§ **Aim of the task**: The answer must be an exact restatement of all the data.
BEGIN Recorded data
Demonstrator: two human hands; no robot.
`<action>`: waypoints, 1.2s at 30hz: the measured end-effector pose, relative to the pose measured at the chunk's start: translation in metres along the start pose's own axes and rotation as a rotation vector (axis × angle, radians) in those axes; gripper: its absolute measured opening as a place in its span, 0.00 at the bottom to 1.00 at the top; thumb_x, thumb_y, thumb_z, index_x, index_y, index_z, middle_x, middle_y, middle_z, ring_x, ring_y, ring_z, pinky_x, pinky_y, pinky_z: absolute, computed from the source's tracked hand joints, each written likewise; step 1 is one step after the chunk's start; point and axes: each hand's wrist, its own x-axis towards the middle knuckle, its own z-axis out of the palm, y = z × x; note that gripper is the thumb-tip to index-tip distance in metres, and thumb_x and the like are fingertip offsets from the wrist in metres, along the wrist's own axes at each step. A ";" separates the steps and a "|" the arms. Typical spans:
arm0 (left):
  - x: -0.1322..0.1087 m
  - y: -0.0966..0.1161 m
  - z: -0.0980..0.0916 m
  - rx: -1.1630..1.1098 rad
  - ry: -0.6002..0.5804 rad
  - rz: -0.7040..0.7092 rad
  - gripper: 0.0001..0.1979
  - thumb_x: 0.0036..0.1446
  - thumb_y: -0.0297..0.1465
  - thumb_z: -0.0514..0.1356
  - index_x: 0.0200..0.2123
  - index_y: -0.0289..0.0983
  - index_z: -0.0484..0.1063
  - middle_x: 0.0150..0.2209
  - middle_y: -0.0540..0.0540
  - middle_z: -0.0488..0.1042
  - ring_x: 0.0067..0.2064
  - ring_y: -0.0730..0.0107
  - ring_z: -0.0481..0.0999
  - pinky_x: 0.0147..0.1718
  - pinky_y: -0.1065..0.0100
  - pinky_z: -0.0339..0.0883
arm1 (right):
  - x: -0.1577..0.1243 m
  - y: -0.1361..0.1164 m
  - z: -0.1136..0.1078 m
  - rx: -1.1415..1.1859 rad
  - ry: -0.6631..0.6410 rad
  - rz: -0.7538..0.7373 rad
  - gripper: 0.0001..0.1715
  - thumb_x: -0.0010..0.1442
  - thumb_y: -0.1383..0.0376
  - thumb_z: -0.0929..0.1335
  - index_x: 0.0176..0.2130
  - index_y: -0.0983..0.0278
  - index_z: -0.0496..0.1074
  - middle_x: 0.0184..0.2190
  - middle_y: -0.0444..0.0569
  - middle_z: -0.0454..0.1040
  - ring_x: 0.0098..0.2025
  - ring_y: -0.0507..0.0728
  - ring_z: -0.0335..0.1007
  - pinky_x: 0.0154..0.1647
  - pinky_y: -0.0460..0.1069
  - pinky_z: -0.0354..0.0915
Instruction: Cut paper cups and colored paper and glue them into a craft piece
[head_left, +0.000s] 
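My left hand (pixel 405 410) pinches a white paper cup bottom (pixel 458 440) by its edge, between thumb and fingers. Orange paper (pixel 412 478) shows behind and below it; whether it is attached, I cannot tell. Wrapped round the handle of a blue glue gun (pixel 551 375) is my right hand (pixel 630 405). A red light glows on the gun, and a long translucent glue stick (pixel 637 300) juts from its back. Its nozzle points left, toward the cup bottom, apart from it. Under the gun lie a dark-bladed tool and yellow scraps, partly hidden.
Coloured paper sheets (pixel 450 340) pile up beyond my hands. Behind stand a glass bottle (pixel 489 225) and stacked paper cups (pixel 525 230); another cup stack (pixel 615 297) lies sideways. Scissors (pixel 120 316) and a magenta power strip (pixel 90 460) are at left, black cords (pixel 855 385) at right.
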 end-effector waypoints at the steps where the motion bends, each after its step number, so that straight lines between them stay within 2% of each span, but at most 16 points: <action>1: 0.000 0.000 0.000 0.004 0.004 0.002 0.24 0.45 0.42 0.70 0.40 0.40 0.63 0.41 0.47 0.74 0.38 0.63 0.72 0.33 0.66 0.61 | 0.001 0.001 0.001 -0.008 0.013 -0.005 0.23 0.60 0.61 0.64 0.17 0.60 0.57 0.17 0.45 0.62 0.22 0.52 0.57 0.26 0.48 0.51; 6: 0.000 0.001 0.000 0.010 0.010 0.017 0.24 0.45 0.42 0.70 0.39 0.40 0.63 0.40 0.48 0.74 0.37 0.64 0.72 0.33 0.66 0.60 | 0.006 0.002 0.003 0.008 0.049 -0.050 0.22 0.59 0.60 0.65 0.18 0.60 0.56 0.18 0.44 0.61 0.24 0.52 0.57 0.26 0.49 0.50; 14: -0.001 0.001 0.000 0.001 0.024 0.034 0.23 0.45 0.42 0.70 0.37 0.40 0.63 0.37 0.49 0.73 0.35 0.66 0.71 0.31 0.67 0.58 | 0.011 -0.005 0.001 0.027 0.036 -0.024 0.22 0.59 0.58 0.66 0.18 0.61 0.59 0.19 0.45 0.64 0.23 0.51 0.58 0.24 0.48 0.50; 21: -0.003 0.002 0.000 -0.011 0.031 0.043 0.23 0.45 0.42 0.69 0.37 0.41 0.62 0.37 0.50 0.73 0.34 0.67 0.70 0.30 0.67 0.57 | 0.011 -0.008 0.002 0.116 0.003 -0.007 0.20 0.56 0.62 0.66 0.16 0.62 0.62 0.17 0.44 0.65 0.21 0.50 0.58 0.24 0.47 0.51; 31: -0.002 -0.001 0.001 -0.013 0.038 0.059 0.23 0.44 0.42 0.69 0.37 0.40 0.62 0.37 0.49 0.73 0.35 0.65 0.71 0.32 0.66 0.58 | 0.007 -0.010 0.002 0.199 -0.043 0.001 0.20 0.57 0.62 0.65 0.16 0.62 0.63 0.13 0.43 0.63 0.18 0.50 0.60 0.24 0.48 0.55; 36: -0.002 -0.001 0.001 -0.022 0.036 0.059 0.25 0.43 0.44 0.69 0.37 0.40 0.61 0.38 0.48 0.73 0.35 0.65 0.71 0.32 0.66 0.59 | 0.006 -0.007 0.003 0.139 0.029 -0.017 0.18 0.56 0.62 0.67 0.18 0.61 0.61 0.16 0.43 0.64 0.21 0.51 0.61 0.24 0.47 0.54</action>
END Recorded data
§ **Exercise response**:
Demonstrator: two human hands; no robot.
`<action>`: waypoints, 1.2s at 30hz: the measured end-effector pose, relative to the pose measured at the chunk's start: translation in metres along the start pose's own axes and rotation as a rotation vector (axis × angle, radians) in those axes; gripper: its absolute measured opening as a place in its span, 0.00 at the bottom to 1.00 at the top; thumb_x, thumb_y, thumb_z, index_x, index_y, index_z, middle_x, middle_y, middle_z, ring_x, ring_y, ring_z, pinky_x, pinky_y, pinky_z: absolute, computed from the source's tracked hand joints, each written likewise; step 1 is one step after the chunk's start; point and axes: each hand's wrist, its own x-axis towards the middle knuckle, its own z-axis out of the palm, y = z × x; note that gripper is the thumb-tip to index-tip distance in metres, and thumb_x and the like are fingertip offsets from the wrist in metres, along the wrist's own axes at each step. A ";" separates the steps and a "|" the arms. Typical spans:
arm0 (left):
  - x: -0.1322..0.1087 m
  - y: -0.0966..0.1161 m
  - z: -0.0980..0.0916 m
  - rx: -1.1630..1.1098 rad
  - ry: -0.6002..0.5804 rad
  - rz: -0.7040..0.7092 rad
  - gripper: 0.0001..0.1979
  - thumb_x: 0.0036..0.1446
  - thumb_y: -0.0297..0.1465
  - thumb_z: -0.0514..0.1356
  - index_x: 0.0200..0.2123
  - index_y: -0.0289..0.0983
  - index_z: -0.0484..0.1063
  - middle_x: 0.0150..0.2209
  - middle_y: -0.0540..0.0540
  - middle_z: -0.0488..0.1042
  - ring_x: 0.0067..0.2064
  - ring_y: -0.0730..0.0107
  - ring_z: -0.0481..0.0999
  - pinky_x: 0.0147..0.1718
  - pinky_y: -0.1065..0.0100
  - pinky_z: -0.0339..0.0883
arm1 (right):
  - x: -0.1577..0.1243 m
  - y: -0.1361..0.1164 m
  - z: -0.1136..0.1078 m
  - rx: -1.1415..1.1859 rad
  - ry: -0.6631..0.6410 rad
  - rz: -0.7538..0.7373 rad
  - gripper: 0.0001..0.1715
  - thumb_x: -0.0010..0.1442
  - thumb_y: -0.1383..0.0376
  - thumb_z: -0.0929..0.1335
  - index_x: 0.0176..0.2130
  - index_y: -0.0983..0.0278
  - index_z: -0.0496..0.1074
  - middle_x: 0.0184..0.2190
  - middle_y: -0.0444..0.0569
  - middle_z: -0.0454..0.1040
  - ring_x: 0.0098..0.2025
  - ring_y: -0.0507..0.0728
  - ring_z: -0.0335..0.1007
  - pinky_x: 0.0154..0.1647
  - pinky_y: -0.0460..0.1069
  - pinky_z: -0.0354..0.0915
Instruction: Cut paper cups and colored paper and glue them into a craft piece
[head_left, +0.000s] 
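My left hand (pixel 405 410) pinches a white paper cup bottom (pixel 458 440) by its edge, between thumb and fingers. Orange paper (pixel 412 478) shows behind and below it; whether it is attached, I cannot tell. Wrapped round the handle of a blue glue gun (pixel 551 375) is my right hand (pixel 630 405). A red light glows on the gun, and a long translucent glue stick (pixel 637 300) juts from its back. Its nozzle points left, toward the cup bottom, apart from it. Under the gun lie a dark-bladed tool and yellow scraps, partly hidden.
Coloured paper sheets (pixel 450 340) pile up beyond my hands. Behind stand a glass bottle (pixel 489 225) and stacked paper cups (pixel 525 230); another cup stack (pixel 615 297) lies sideways. Scissors (pixel 120 316) and a magenta power strip (pixel 90 460) are at left, black cords (pixel 855 385) at right.
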 end-effector waypoints at the steps where the motion bends, each after its step number, so that straight lines between them stay within 2% of each span, but at most 16 points: <action>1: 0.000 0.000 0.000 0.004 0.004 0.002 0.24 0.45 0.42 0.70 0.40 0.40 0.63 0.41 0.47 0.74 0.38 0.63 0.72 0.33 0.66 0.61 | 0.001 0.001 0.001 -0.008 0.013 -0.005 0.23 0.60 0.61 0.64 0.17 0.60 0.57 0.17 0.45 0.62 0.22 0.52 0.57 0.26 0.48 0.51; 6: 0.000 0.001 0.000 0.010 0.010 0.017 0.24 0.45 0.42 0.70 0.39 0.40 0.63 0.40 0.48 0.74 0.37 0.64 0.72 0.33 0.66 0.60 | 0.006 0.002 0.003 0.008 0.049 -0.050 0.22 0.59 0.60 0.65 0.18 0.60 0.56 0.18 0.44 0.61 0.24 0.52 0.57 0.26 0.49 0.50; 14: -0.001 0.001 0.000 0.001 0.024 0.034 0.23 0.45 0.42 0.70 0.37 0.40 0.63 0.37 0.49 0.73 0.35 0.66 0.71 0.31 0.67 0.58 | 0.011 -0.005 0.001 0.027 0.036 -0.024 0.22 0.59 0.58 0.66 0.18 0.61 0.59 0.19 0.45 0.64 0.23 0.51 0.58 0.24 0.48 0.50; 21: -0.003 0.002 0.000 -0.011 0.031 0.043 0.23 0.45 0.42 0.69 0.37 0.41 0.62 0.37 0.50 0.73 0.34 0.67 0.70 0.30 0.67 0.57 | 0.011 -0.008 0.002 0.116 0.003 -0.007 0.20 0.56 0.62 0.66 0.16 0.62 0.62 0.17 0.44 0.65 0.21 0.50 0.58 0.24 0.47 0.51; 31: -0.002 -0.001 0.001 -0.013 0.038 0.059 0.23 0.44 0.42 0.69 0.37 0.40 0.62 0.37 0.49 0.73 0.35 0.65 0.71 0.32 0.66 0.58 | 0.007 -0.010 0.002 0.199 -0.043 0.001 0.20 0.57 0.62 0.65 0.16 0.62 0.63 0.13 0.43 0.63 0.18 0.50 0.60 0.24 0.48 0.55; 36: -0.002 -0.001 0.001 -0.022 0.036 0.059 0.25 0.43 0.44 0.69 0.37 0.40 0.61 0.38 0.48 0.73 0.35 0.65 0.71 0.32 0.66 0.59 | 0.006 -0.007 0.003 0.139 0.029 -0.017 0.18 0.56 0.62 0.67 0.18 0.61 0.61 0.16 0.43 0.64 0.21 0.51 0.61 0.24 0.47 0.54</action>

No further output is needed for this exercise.